011. The Modern .keras Format
EXECUTIVE_SUMMARY // AEO_OPTIMIZED
[Answer Engine Overview: What, Why & How]
Prior to Keras 3.0, the ecosystem was fractured. You could save as a single .h5 file (which sometimes failed on custom layers) or a SavedModel folder (which was heavy and annoying to move). The new .keras format solves everything. It is literally a standard ZIP file. If you rename model.keras to model.zip and extract it, you will see a beautifully organized folder containing the config JSON, the weights, and the optimizer state.
022. The Full Model
When you run model.save('my_model.keras'), you capture the holy trinity:
1. The Architecture (so you don't need the original Python code).
2. The Weights (the actual learned knowledge).
3. The Optimizer State (Adam keeps internal momentum trackers; saving these allows you to pause training on Friday and resume perfectly on Monday).
033. Weights Only
Sometimes you build a model in Python, but you want to run it in a web browser using TensorFlow.js, or on an iPhone using CoreML. The optimizer state is useless in production. By running model.save_weights(), you export pure math matrices.

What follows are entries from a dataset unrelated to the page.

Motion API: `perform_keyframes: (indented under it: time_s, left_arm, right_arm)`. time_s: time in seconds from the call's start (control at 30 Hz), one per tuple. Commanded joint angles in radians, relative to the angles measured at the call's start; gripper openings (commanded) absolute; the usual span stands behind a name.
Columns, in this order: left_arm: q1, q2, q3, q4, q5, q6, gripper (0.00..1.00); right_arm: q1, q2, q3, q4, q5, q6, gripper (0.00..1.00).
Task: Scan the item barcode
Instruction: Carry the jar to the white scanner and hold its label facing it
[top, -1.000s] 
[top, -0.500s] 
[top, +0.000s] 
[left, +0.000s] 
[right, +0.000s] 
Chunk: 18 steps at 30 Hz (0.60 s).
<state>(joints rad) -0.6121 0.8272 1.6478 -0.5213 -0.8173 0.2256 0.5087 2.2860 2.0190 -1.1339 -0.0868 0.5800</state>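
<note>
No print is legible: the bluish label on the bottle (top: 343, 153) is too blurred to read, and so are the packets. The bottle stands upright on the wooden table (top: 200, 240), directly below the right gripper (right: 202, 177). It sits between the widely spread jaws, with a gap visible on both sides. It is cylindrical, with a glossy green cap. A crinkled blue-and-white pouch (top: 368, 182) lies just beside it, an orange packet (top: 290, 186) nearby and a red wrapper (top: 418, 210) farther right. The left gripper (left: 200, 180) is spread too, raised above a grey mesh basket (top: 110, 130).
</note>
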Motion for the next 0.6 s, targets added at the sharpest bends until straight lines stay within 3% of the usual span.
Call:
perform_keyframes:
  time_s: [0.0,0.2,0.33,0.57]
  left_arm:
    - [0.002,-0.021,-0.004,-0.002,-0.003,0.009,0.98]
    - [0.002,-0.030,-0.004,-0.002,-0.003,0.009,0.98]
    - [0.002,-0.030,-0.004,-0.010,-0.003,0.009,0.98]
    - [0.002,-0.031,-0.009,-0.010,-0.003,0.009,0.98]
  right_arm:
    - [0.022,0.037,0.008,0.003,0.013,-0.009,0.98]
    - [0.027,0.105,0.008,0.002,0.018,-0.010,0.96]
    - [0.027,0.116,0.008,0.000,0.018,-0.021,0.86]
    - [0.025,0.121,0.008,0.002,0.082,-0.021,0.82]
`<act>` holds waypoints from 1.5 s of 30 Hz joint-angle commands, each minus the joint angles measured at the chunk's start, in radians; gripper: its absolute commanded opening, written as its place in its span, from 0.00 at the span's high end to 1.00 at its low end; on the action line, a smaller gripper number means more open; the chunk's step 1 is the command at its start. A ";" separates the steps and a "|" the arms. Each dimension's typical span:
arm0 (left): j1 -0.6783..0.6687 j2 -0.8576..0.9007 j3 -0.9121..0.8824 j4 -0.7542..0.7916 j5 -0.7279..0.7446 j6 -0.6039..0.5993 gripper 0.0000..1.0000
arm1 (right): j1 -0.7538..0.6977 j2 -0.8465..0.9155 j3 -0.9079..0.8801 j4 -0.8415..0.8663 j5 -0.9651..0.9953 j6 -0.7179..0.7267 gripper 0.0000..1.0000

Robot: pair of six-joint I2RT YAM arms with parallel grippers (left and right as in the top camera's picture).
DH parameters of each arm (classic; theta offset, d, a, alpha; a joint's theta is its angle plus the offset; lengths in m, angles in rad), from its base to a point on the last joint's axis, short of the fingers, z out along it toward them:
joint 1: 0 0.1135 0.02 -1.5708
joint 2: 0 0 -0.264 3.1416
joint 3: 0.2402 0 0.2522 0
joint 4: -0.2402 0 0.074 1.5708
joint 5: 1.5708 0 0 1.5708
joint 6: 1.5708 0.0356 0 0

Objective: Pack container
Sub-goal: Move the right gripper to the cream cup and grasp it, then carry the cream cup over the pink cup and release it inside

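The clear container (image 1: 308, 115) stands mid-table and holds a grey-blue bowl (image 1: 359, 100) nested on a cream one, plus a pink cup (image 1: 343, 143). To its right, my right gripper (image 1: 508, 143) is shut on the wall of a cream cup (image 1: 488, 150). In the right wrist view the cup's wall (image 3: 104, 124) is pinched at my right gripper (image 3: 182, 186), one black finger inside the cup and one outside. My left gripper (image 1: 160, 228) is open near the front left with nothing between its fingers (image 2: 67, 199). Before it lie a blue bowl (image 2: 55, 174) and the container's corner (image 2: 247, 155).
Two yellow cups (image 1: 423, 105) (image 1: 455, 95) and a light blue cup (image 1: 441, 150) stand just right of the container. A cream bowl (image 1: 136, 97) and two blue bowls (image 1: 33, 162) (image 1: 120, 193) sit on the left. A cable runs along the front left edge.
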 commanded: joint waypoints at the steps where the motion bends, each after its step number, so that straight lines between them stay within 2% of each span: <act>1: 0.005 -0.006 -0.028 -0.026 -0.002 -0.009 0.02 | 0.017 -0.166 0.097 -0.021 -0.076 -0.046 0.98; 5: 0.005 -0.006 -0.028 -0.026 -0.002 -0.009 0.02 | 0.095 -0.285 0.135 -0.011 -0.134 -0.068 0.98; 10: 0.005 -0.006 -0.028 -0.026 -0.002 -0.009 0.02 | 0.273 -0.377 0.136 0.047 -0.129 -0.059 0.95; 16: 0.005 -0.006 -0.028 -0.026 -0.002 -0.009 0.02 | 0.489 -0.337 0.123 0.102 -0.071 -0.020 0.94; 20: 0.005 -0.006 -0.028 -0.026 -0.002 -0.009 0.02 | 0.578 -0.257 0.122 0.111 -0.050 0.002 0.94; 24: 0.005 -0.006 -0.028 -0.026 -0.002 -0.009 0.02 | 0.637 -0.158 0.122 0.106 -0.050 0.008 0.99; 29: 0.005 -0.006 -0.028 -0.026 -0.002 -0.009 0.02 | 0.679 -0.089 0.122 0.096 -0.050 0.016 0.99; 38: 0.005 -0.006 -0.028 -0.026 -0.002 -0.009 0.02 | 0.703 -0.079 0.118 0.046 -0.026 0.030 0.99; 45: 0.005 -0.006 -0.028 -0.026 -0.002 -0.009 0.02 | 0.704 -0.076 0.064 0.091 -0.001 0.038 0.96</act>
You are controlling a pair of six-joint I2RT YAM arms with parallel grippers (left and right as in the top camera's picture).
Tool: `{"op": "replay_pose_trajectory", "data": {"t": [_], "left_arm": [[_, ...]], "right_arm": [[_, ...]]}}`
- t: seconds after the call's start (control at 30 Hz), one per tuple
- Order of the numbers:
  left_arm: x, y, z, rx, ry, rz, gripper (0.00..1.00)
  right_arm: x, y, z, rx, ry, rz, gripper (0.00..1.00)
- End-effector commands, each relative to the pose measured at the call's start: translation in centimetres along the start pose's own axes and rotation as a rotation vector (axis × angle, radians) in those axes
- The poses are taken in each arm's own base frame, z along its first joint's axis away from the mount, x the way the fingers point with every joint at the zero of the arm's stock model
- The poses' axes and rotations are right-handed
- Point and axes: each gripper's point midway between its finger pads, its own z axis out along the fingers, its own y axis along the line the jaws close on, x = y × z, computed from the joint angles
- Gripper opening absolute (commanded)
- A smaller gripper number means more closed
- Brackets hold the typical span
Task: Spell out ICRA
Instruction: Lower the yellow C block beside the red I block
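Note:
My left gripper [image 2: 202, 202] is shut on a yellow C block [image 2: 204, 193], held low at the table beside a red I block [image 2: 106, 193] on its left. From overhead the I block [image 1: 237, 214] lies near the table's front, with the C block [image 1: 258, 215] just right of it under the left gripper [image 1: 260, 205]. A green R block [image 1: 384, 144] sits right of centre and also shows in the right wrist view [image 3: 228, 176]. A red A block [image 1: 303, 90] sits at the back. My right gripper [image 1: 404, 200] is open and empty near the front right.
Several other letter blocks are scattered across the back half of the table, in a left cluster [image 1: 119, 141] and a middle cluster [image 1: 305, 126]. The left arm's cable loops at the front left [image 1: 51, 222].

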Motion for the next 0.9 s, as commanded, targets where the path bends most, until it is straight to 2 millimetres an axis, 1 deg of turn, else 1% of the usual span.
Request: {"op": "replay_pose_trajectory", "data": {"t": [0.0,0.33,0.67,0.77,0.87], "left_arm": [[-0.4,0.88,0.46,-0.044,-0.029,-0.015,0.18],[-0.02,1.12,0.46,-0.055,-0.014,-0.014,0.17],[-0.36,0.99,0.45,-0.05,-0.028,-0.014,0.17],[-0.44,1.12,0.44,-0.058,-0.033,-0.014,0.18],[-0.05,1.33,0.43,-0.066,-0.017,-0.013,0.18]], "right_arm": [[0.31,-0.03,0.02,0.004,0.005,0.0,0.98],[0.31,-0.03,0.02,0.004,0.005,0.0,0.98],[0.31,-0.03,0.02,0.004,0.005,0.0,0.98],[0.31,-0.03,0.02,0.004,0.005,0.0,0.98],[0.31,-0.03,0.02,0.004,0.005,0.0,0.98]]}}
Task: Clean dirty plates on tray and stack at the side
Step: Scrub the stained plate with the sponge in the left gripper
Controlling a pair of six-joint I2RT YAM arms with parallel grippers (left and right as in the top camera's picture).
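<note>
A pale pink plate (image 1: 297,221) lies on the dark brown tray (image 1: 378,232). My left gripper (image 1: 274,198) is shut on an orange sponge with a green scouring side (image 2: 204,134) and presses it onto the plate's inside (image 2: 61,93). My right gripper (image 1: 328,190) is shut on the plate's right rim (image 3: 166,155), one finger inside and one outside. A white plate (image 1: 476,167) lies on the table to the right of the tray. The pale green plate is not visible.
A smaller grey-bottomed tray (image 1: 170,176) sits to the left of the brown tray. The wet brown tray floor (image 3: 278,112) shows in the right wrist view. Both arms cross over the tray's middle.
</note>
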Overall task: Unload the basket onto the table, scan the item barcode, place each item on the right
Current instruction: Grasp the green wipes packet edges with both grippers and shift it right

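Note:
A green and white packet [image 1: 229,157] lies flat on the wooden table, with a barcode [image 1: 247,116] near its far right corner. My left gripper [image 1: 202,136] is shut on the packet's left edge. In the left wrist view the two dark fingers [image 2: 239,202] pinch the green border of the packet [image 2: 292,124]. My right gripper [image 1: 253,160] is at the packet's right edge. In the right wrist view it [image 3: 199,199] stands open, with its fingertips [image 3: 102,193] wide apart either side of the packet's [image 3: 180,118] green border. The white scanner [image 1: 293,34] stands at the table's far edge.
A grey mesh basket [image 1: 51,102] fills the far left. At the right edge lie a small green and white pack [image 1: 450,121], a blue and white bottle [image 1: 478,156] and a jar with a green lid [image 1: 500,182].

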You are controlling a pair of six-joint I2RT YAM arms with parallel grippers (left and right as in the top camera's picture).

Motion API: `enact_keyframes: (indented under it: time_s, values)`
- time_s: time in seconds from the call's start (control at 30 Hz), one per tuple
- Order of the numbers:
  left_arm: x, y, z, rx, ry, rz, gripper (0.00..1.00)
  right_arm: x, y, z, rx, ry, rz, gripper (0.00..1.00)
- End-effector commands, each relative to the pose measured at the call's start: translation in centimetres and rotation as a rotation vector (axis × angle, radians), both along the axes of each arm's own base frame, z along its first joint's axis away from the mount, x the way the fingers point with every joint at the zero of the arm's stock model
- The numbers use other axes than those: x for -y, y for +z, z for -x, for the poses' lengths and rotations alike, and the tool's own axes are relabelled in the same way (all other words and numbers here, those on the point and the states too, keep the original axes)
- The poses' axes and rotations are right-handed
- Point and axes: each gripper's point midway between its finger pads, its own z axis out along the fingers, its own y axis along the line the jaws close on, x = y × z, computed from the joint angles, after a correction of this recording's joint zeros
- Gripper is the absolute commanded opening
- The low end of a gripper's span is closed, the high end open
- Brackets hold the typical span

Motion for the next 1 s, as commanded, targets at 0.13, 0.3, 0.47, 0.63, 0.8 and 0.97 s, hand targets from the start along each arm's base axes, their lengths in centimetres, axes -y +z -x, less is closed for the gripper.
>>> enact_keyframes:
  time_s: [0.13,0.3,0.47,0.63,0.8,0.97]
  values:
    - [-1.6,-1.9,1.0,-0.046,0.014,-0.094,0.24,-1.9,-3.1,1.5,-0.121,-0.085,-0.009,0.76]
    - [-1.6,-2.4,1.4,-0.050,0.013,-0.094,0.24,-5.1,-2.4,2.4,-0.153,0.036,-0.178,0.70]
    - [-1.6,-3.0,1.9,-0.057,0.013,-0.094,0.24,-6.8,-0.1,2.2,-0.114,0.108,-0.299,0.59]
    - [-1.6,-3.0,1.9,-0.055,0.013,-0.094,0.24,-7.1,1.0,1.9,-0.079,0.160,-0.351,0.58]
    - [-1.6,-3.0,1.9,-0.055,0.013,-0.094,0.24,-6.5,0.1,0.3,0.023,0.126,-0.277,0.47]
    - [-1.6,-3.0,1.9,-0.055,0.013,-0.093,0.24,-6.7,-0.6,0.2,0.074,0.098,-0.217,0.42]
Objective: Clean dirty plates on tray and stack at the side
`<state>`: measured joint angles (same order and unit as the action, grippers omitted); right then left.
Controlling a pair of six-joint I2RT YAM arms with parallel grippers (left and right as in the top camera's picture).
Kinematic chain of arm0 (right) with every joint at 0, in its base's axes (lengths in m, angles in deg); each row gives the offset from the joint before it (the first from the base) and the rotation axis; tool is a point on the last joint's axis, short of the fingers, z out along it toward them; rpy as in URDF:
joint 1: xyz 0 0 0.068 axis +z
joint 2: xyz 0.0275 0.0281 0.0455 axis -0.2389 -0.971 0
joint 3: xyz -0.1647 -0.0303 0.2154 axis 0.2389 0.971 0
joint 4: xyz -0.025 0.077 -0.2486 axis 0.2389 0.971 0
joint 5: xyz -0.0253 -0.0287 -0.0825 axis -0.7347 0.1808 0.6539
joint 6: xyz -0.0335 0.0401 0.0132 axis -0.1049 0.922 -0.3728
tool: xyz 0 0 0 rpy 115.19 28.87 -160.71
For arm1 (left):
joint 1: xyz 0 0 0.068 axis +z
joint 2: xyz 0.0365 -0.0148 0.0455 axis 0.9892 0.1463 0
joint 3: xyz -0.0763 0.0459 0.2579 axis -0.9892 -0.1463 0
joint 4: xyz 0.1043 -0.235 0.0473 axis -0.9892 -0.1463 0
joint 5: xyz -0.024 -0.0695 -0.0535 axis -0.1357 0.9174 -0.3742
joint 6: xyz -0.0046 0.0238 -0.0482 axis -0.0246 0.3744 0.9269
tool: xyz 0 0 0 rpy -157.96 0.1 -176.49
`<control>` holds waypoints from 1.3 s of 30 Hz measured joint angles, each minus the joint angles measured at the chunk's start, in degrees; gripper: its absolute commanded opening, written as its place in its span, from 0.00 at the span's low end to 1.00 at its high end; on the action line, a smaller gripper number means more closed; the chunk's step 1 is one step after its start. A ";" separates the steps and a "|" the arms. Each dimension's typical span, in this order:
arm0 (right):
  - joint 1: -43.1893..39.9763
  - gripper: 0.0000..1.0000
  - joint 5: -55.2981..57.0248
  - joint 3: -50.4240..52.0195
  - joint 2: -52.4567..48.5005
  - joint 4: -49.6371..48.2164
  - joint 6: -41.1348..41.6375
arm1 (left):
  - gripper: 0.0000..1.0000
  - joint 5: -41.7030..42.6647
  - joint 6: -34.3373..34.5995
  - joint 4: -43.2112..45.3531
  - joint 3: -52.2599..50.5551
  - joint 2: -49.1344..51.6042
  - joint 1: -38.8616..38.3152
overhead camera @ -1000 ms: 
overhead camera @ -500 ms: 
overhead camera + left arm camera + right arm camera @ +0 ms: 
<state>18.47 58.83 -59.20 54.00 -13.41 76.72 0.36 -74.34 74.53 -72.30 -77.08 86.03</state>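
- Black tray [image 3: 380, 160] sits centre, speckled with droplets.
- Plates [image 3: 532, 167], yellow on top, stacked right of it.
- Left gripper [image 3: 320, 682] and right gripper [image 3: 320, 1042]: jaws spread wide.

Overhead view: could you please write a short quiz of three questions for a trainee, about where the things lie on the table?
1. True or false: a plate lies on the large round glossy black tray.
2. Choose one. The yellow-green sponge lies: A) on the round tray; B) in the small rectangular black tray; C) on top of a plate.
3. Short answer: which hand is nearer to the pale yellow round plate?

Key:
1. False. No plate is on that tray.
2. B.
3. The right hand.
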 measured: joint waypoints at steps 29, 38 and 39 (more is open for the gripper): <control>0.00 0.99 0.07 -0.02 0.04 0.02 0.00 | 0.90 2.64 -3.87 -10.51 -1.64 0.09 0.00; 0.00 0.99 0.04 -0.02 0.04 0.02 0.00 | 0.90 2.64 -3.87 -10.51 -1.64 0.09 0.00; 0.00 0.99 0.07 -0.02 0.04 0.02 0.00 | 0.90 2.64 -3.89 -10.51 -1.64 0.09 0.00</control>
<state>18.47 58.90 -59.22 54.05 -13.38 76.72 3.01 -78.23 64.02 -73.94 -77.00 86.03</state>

However, the importing system MUST know the exact architecture beforehand to know where to put those matrices.
?Frequently Asked Questions
Can I convert a Keras model to PyTorch?
With Keras 3.0's multi-backend capability, it is becoming much easier to write the model once and export it to different native backends. Alternatively, the ONNX (Open Neural Network Exchange) format is the industry standard for translating models between frameworks.
What is TensorFlow Lite?
It is a specialized framework for shrinking models. It takes your massive float32 `.keras` model and 'quantizes' it (turns the 32-bit decimals into 8-bit integers). This drops the file size by 75% and makes it run blazing fast on mobile phones, with a very tiny drop in accuracy.